Я собрала вещи, упаковала урну с прахом и положила обручальное кольцо в ящик прикроватной тумбочки. У меня не хватило смелости сказать Брайану, что мы расходимся, что разошлись уже давно. В его глазах я увидела бы печаль, и вина в том была бы только моя, это ведь я разрушила наши отношения – так же, как много лет назад разрушила жизнь Мукты. Поэтому, добравшись до аэропорта, я отправила ему электронное письмо, в котором написала, что дело не в нем, а во мне.
1994–1996
Меня держали в комнатушке без окон, такой крохотной, что, вытянув руки, я могла коснуться противоположной стены. Узенькая койка едва умещалась. Моей единственной собеседницей была сиротливо свисавшая с потолка лампочка. С нею я разговаривала, к ней обращала мои жалобы, и лишь это удерживало меня от безумия. Я говорила – все равно, с кем или с чем, и мне становилось легче. Чаще всего я просто сидела на койке и надеялась, что Тара и ее папа меня отыщут. Кроме них меня некому было искать, и лишь они способны были придумать, как мне отсюда выбраться. Спустя некоторое время я даже приходящих мужчин стала встречать с радостью – за эту радость я чувствовала себя виноватой, но не могла не ликовать, видя человеческое лицо.

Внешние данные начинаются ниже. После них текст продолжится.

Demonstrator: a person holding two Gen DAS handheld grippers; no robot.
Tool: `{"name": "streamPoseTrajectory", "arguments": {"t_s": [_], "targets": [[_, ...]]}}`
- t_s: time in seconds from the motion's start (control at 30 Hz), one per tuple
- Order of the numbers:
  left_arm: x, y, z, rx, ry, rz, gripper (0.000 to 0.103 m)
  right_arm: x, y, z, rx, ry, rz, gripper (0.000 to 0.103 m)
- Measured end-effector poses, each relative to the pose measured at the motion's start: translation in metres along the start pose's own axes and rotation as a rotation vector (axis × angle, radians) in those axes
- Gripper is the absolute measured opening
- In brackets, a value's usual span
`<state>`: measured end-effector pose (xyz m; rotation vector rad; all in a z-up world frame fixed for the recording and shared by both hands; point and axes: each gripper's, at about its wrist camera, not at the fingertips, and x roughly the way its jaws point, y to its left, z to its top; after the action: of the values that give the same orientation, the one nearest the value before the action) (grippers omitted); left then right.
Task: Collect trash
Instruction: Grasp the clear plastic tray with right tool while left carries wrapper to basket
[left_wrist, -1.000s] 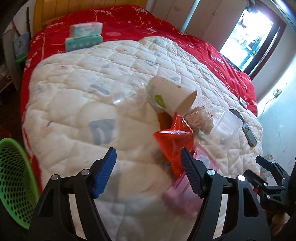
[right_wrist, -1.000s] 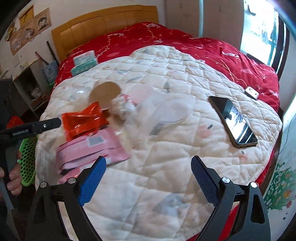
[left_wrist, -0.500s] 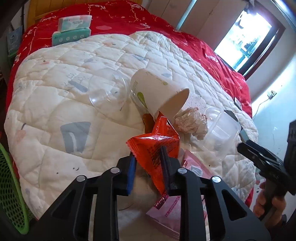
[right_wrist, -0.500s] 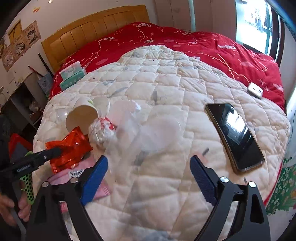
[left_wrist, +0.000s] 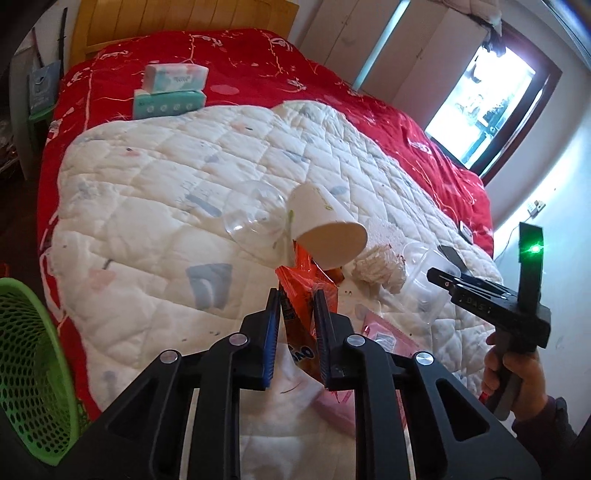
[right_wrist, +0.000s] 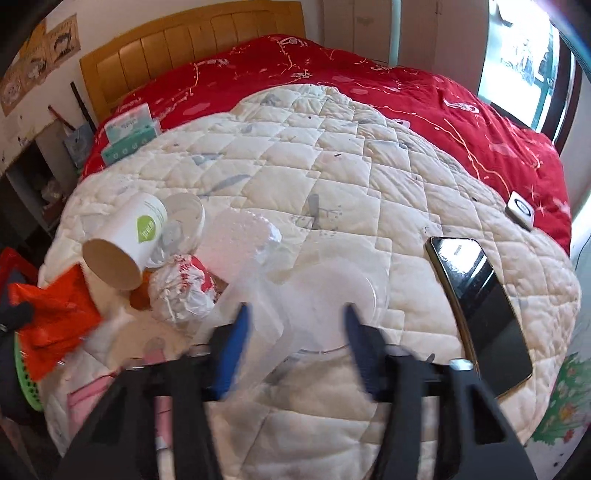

Иногда я прижималась ухом к стене, вслушиваясь в звуки снаружи. Иначе понять, утро сейчас или вечер, не получалось, а если хорошенько прислушаться, я понимала, когда наступает утро: женщины стирали белье и перебрасывались шутками, а рядом визжали дети. Значит, так женщины коротали день в ожидании вечера и клиентов. Если же из-за стены доносились похмельное бормотание и громкая музыка из болливудских фильмов, я знала, что наступил вечер и совсем скоро дверь откроется и на пороге моей комнаты появится мужчина.
Однажды я кружила по своей клетушке, водя пальцами по трещинам в стенах, как вдруг кусочек штукатурки отвалился и упал мне на ладонь. И я представила, что рисую на стене. Подумала, что нарисую попугаев, голубей, орлов – и они расправят крылья и полетят по стене. Но сильнее всего мне хотелось записать неуклюжее стихотворение, которое я сочинила для Тары.
Когда я прочитала это стихотворение Таре, та рассмеялась. «Глупенькая, ну разве это стихи!» – сказала она. Но эти строчки сложило мое сердце. Мне хотелось исписать ими стены вокруг, вывести буквы пожирнее, чтобы все поняли: меня не сломать. Но я до того боялась, что лишь забилась в угол и смотрела, как со стен осыпается штукатурка. Так проходили дни, и только вентилятор на потолке гудел, напоминая мне о существовании мира.